Х о в с т а д. И вы обвиняете в этом широкое свободомыслящее большинство только потому, что оно хладнокровно и трезво голосует исключительно за бесспорные и общепризнанные истины?
Д о к т о р С т о к м а н. Ой, не надо, любезнейший господин Ховстад, не заводите вы шарманку о бесспорных истинах! Те, что теперь готова признать толпа, быдло, для авангарда общества считались бесспорными во времена наших прадедов. Мы, сегодняшние передовые люди, давно в них не верим, а сам я полагаюсь на надежность только одной аксиомы: ни одно общество не может жить здоровой жизнью, питаясь просроченными догмами.
Х о в с т а д. Вместо этих разглагольствований интересно бы услышать, какими именно просроченными догмами мы тут кормимся.

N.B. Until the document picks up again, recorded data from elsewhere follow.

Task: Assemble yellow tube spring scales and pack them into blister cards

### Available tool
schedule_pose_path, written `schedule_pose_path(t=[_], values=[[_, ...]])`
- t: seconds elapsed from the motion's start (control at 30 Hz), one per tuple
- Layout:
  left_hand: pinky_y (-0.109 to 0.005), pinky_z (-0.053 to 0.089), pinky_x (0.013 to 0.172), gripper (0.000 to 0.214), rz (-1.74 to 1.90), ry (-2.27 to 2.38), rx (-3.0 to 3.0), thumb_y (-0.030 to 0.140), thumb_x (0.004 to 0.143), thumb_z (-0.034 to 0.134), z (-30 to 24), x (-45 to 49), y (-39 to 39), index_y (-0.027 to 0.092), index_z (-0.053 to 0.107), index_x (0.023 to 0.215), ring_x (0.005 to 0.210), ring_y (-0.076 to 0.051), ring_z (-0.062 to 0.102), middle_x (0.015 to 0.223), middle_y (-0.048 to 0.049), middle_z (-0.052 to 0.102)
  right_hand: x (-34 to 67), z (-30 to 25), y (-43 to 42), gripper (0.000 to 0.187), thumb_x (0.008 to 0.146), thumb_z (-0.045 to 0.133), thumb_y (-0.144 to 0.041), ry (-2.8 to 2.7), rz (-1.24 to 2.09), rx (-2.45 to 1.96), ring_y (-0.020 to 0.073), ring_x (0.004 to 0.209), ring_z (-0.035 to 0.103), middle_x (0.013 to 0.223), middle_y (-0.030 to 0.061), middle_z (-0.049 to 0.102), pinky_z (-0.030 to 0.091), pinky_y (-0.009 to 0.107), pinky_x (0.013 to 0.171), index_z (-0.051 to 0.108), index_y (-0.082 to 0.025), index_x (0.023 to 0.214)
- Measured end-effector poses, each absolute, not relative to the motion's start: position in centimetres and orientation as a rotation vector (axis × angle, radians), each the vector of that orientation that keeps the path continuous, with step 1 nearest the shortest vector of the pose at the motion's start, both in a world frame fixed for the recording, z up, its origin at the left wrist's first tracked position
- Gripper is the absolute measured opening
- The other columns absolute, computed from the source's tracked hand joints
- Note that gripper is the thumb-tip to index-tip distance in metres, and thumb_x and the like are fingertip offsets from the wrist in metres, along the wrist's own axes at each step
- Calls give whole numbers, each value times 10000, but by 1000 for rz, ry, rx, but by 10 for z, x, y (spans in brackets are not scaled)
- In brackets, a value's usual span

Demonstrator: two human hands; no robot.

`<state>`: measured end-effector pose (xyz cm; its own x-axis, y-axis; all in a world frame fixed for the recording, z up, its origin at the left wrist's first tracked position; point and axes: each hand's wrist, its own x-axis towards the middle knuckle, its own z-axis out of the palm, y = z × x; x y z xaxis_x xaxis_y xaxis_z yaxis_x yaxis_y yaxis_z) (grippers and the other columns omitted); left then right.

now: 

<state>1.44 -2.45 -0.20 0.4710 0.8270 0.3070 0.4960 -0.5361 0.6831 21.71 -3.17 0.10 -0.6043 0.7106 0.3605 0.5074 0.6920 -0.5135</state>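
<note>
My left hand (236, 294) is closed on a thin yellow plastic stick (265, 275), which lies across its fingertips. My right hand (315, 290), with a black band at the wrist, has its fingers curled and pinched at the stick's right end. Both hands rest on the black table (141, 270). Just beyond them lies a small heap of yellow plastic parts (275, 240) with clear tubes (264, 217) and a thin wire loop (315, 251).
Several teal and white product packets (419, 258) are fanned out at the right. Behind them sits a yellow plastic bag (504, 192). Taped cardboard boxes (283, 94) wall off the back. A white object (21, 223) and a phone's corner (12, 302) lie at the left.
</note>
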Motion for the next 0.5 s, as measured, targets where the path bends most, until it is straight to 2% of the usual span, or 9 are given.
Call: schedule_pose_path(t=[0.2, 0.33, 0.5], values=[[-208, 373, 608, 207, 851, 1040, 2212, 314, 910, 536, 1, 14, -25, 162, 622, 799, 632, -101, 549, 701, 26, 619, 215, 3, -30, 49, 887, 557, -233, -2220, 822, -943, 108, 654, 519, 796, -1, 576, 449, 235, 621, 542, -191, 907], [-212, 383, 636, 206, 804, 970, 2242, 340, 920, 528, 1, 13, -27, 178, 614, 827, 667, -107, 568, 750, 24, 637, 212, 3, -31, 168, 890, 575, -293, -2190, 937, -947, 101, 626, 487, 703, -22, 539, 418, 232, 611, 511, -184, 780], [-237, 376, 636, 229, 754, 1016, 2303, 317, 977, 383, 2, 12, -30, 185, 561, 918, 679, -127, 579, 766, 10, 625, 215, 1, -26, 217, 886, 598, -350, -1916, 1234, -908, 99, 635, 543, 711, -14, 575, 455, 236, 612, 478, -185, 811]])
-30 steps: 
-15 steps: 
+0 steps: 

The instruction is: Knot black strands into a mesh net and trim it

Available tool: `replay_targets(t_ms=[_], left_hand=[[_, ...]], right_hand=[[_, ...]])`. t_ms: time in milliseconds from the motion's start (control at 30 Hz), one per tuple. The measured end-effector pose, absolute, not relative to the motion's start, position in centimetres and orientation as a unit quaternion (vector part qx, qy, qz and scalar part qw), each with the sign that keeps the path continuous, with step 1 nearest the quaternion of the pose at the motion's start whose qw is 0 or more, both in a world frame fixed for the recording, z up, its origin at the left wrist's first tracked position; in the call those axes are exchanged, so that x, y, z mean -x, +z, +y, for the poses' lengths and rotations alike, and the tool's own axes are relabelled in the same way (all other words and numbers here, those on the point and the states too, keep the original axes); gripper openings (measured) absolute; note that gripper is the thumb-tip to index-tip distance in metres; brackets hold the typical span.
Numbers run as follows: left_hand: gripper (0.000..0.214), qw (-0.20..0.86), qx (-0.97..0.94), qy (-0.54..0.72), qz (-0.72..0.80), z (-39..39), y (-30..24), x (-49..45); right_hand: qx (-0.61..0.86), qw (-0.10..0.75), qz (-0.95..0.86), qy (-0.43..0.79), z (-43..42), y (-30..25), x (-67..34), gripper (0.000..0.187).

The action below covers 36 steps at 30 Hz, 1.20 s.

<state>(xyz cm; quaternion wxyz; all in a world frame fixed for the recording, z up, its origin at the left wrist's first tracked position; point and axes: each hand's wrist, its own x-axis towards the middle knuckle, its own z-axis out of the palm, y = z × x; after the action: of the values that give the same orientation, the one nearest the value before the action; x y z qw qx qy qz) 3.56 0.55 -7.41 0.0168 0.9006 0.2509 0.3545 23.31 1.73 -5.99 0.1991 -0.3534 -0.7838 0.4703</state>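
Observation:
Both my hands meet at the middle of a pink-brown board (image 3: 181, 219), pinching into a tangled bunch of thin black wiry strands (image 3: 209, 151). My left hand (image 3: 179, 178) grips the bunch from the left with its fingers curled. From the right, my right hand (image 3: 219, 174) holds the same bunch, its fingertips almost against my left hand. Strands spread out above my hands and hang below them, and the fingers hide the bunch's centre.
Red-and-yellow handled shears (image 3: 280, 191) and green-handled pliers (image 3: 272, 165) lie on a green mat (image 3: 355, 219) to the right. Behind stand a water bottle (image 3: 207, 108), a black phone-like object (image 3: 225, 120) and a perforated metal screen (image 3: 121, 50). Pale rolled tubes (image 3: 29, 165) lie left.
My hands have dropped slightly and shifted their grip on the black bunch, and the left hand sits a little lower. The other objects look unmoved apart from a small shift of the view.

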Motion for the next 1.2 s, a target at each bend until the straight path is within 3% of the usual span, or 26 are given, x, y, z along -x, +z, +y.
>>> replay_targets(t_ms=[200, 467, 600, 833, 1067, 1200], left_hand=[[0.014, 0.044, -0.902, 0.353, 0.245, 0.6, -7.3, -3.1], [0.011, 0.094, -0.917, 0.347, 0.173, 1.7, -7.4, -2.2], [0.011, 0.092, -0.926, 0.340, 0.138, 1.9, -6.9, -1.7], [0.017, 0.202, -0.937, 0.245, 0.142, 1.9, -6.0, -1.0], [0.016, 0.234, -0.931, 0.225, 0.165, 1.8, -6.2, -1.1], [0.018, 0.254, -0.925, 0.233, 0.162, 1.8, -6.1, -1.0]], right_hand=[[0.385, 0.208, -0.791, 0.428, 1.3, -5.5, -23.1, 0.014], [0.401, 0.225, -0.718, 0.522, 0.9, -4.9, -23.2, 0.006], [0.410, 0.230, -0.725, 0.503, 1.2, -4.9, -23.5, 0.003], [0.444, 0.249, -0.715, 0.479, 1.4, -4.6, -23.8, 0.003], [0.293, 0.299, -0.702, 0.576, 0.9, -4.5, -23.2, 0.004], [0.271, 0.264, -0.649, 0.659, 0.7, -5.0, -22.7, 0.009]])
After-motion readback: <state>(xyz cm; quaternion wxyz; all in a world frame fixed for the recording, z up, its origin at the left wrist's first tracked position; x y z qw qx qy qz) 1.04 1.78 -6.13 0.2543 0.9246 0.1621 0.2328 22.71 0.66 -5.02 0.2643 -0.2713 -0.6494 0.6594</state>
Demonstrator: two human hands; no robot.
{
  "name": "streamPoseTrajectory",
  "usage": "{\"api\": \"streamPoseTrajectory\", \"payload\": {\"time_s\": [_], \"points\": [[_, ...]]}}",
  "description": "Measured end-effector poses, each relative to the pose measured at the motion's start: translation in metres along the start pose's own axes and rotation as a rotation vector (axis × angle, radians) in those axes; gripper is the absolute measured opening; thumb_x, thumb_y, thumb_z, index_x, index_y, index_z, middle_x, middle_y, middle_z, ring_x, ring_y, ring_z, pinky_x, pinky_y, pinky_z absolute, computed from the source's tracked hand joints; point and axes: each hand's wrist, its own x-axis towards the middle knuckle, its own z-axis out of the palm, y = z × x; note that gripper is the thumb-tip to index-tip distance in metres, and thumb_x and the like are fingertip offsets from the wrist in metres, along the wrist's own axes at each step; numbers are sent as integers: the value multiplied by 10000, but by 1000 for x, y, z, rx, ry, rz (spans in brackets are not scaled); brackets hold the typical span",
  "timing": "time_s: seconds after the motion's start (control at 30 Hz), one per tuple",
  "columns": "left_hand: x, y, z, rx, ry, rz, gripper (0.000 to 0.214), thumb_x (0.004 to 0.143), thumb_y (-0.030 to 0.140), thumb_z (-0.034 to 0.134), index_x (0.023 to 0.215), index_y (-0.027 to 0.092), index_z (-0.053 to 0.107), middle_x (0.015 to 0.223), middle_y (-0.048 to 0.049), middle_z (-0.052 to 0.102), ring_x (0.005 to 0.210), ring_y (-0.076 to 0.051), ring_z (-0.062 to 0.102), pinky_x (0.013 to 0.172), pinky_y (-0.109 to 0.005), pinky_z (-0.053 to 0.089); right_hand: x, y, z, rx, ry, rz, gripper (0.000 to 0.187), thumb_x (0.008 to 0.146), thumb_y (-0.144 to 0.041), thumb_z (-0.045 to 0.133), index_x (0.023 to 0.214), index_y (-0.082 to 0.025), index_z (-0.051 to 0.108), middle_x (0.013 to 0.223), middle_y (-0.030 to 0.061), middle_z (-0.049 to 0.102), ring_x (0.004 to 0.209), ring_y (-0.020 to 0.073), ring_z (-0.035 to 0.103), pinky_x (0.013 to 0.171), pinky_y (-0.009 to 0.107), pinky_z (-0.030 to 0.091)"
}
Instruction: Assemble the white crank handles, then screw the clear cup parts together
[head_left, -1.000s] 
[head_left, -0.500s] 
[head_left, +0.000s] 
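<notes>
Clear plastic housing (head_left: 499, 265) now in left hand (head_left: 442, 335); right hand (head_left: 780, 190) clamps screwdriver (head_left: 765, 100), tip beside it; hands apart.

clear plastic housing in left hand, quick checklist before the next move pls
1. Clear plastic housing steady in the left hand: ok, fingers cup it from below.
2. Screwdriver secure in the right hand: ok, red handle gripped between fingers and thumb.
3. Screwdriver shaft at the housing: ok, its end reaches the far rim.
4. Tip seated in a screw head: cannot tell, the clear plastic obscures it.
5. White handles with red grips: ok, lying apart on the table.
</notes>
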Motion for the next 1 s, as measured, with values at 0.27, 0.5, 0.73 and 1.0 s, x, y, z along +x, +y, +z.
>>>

Со всех сторон ему выражают поддержку.
Д о к т о р С т о к м а н. О, да я мог бы завалить вас этим грязным бельем. Но начну с одной абсолютной истины, а на самом деле – лжи, которой живет не только сам господин Ховстад, но и «Народный вестник» и все его почитатели.
Х о в с т а д. И это?
Д о к т о р С т о к м а н. Это идея, унаследованная от праотцев и бездумно насаждаемая вами повсеместно, – что якобы толпа, масса, быдло и есть костяк народа, да что там – будто это сам народ и есть, и что простолюдины, темные недоделанные неучи, имеют в обществе такое же право судить и одобрять, управлять и решать, как и отдельные аристократы духа.